The difficulty is that  I don't know how to code this constraint in Python MIP. However, I have created the LP file on another platform to show what I am trying to do in Python MIP. For some reason I am unable to send any attachments, so I have copied over the LP file. I have shown detailed construction of this constraint below.

con[k=1] = (-40 x[1] - 50 x[2] - 21.5 x[3] - 25 x[4] - 41 x[5] + 2000) / 0.99009901  =>  con[1] : 40.399999995959995 x[1] + 50.499999994949995 x[2] + 21.7149999978285 x[3] + 25.249999997474998 x[4] + 41.409999995858996 x[5] + y >= 2019.9999997979999   

con[k=2] = ((-4 x[1] - 5 x[2] - 2.5 x[3] - 5 x[4] - 4 x[5] + 550) * 0.970661749 + con[k=1]) / 0.970661749  =>  con[2] : 45.2089999850195 x[1] + 56.511249981274375 x[2] + 24.64983749194798 x[3] + 30.755624990637187 x[4] + 46.239224984644984 x[5] + y >= 2610.449999250975   

and so on for con3...8  

Please let me know if this constraint is still not clear, and I would be happy to explain .

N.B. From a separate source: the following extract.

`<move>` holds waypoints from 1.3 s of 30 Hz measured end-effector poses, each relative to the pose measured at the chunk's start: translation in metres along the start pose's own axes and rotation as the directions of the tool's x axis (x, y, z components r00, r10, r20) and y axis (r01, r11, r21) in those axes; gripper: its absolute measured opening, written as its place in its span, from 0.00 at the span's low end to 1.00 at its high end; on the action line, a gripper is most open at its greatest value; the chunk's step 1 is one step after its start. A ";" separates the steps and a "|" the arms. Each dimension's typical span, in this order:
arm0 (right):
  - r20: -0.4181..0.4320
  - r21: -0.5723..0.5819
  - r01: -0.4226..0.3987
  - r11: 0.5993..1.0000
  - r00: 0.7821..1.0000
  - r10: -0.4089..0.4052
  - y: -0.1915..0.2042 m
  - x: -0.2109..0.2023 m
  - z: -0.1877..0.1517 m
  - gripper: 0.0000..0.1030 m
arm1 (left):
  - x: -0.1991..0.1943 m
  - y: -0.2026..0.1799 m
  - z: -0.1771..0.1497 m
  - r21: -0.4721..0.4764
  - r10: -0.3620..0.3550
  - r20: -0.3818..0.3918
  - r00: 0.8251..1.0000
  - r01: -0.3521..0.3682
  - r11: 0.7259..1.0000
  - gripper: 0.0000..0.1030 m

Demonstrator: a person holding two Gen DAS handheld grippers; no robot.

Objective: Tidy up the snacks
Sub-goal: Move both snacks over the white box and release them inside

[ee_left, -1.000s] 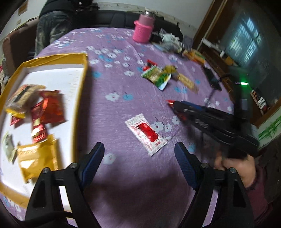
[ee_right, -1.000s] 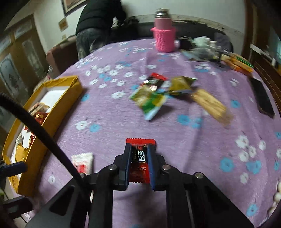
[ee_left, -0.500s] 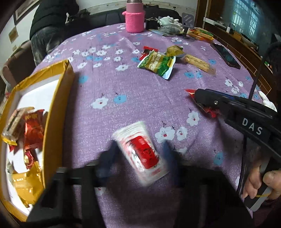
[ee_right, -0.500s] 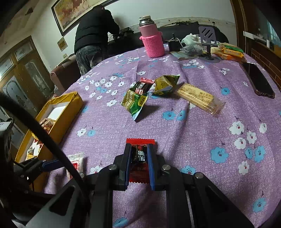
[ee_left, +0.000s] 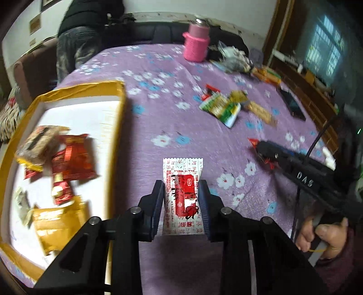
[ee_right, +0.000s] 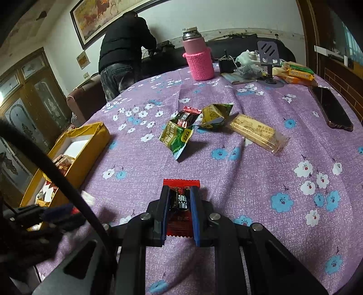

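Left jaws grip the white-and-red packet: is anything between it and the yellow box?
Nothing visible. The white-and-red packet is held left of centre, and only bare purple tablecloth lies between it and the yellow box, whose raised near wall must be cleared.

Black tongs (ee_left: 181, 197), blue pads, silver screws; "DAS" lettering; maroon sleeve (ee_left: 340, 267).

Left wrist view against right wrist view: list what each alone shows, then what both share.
Left only: the white-and-red snack sachet pinched in the left hand-held gripper, and a hand.
Right only: the red-and-black candy wrapper in the right hand-held gripper, and a framed painting.
Both: yellow cardboard box, pink knitted flask, green snack packet.
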State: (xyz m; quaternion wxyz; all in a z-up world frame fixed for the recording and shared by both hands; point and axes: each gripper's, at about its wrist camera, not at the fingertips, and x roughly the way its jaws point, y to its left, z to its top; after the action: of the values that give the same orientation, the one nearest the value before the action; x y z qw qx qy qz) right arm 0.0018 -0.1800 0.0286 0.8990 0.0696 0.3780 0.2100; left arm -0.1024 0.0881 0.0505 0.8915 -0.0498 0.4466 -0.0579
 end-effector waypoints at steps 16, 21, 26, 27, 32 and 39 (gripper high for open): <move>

On the other platform I first create an expression, Expr (=L-c*x) 8-element vector expression

-40 x[1] - 50 x[2] - 21.5 x[3] - 25 x[4] - 41 x[5] + 2000

 -4 x[1] - 5 x[2] - 2.5 x[3] - 5 x[4] - 4 x[5] + 550

 -4 x[1] - 5 x[2] - 2.5 x[3] - 5 x[4] - 4 x[5] + 200

 -4 x[1] - 5 x[2] - 2.5 x[3] - 5 x[4] - 4 x[5] + 600

 -4 x[1] - 5 x[2] - 102.5 x[3] - 5 x[4] - 4 x[5] + 7000

 -4 x[1] - 5 x[2] - 105 x[4] - 104 x[5] + 5000

 -4 x[1] - 105 x[2] + 222

 -104 x[1] + 10

Then I use a loop to add to this expression as shown above.

con[k=1] = Expr[1] /d[1]

con[k=2] = (Expr[2]*d[2] +con[k=1]) / d[2]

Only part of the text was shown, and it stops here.